- WORK TO COMPLETE:
Reproduce, from the lines below, exactly the stretch that begins at the line containing "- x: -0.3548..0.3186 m" and ends at the line containing "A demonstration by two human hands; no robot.", both included.

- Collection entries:
*****
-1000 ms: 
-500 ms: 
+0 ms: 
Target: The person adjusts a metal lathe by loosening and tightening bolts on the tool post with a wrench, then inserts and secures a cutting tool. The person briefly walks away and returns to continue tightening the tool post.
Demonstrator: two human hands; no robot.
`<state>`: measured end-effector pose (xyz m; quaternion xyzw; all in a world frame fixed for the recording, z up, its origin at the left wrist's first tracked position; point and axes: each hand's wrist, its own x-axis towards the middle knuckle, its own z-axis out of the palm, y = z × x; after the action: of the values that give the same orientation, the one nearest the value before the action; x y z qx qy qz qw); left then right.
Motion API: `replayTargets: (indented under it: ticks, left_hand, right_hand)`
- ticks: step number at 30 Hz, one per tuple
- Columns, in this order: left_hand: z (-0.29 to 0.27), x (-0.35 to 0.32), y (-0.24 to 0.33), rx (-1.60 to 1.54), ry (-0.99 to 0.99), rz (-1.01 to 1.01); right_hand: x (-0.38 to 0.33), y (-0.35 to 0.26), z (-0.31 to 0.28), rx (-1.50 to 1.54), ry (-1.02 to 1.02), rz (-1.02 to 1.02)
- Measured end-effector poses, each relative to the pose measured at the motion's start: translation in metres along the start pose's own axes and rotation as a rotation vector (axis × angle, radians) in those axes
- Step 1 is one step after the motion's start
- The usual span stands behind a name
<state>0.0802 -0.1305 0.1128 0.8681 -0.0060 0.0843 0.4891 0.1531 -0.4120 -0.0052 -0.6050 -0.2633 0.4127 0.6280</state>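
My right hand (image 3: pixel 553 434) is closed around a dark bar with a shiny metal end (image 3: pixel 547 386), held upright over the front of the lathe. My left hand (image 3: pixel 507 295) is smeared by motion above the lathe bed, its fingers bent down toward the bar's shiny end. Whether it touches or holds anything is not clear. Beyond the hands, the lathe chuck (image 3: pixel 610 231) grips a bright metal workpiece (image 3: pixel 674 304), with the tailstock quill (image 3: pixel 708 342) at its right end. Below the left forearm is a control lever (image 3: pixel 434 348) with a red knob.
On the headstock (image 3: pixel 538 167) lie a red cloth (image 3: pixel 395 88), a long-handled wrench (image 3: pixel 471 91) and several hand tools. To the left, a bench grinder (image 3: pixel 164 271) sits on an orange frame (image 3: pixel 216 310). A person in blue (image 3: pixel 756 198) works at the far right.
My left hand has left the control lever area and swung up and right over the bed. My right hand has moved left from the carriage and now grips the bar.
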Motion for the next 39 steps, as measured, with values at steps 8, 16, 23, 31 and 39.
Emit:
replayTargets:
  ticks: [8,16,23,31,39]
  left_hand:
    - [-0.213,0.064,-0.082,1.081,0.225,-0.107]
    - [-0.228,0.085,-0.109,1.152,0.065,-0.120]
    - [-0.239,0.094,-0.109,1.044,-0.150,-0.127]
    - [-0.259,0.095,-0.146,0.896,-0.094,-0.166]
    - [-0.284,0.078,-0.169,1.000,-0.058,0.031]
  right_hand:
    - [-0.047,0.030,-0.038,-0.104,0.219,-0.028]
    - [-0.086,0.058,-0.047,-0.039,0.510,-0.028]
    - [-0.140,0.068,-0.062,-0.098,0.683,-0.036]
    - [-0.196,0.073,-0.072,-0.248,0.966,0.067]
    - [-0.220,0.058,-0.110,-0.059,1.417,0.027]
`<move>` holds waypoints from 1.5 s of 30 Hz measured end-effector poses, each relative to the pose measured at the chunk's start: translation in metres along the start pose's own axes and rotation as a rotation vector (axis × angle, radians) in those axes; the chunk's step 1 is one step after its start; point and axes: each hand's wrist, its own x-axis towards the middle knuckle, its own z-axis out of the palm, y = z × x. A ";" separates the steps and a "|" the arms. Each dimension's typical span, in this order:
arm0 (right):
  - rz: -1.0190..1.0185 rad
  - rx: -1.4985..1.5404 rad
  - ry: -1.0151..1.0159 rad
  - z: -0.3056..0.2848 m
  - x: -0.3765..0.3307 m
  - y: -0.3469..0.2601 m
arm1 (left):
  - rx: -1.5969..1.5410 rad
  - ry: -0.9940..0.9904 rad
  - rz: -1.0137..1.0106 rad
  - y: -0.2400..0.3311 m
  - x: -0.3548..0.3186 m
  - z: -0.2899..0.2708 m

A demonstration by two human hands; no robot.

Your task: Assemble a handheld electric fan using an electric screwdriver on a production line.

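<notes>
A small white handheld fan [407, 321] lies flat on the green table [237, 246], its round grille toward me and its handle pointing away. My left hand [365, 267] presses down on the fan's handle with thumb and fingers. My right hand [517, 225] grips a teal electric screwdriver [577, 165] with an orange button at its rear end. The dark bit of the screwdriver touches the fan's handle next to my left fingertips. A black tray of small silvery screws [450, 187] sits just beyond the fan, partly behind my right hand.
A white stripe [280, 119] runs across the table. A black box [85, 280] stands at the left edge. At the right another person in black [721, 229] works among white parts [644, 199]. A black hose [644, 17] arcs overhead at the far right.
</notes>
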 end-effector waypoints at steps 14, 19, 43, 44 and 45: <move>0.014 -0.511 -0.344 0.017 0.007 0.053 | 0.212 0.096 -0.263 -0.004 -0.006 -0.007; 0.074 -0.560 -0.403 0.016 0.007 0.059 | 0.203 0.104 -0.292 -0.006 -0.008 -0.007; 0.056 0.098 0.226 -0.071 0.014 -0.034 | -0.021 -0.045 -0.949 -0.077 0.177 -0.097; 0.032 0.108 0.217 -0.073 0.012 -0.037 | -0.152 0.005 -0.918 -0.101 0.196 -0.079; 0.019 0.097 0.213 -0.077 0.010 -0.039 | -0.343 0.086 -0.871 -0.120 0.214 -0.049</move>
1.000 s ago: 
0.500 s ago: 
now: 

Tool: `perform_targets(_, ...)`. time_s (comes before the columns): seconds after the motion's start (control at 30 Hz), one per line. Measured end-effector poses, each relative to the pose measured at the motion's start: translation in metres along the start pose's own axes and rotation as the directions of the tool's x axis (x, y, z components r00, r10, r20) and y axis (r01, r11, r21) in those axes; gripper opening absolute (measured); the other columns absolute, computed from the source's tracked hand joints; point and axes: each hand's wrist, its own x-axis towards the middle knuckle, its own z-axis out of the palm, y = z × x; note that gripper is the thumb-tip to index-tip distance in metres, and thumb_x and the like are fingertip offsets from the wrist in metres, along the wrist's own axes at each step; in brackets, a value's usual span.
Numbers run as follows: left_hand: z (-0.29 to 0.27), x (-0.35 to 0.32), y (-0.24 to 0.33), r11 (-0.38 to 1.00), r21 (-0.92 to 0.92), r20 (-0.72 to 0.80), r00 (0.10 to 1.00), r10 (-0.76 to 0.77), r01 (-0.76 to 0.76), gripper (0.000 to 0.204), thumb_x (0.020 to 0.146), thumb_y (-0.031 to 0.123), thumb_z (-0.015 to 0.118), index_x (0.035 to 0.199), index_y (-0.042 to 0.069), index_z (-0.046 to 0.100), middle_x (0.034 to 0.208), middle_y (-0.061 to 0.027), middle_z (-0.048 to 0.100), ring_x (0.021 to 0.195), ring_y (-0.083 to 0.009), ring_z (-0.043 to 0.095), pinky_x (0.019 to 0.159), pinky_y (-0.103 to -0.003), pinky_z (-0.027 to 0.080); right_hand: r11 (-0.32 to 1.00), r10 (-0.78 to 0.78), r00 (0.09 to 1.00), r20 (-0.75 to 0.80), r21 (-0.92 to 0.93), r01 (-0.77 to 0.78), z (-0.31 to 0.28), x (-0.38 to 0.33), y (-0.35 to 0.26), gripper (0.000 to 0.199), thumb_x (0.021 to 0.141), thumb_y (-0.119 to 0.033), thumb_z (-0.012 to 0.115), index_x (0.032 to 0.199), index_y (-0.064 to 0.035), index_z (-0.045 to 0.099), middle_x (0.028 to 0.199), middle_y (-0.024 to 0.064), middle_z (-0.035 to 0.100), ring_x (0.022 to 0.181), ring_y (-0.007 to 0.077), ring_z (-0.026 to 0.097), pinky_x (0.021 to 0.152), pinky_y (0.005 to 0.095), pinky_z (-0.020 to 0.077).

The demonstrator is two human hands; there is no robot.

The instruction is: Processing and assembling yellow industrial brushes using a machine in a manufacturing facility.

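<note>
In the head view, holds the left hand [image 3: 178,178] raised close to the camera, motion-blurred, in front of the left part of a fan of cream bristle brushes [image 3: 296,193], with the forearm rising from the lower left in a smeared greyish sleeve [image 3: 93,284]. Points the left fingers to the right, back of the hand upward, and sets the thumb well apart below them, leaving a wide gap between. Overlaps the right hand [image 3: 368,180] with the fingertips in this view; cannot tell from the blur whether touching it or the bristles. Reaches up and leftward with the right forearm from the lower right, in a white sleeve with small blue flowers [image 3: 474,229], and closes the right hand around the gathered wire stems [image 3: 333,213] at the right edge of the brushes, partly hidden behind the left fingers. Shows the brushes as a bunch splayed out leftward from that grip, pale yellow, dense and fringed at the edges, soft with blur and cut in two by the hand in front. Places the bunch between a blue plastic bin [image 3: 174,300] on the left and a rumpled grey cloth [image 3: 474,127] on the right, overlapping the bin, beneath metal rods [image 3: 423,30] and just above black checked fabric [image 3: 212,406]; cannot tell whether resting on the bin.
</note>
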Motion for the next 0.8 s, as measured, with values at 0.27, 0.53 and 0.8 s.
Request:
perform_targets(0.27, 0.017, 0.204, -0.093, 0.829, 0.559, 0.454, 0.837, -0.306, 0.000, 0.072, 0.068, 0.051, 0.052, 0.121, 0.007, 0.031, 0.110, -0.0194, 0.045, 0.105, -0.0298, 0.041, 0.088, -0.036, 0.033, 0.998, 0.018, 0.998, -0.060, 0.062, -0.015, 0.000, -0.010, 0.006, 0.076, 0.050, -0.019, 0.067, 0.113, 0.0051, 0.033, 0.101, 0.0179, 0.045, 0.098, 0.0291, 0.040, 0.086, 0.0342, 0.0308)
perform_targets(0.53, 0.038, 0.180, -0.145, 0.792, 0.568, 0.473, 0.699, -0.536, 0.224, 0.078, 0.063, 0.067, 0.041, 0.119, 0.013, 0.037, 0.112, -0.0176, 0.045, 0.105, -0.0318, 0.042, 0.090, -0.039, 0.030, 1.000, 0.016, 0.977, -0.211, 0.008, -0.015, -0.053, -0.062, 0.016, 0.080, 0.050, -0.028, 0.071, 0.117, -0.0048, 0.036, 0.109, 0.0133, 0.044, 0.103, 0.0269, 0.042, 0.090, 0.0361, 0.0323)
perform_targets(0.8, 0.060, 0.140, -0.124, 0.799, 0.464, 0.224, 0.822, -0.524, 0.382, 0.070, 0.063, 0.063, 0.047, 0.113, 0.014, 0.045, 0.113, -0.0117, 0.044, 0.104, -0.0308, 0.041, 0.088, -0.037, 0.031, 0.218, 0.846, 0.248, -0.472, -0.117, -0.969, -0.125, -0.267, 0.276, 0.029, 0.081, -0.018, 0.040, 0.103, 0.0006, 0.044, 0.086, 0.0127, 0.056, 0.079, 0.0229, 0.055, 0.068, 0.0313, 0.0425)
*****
- COMPLETED TASK:
  - x: -0.3548..0.3186 m
  - z: -0.2899..0.2708 m

A demonstration by two human hands; no robot.

The exercise has been answered completely.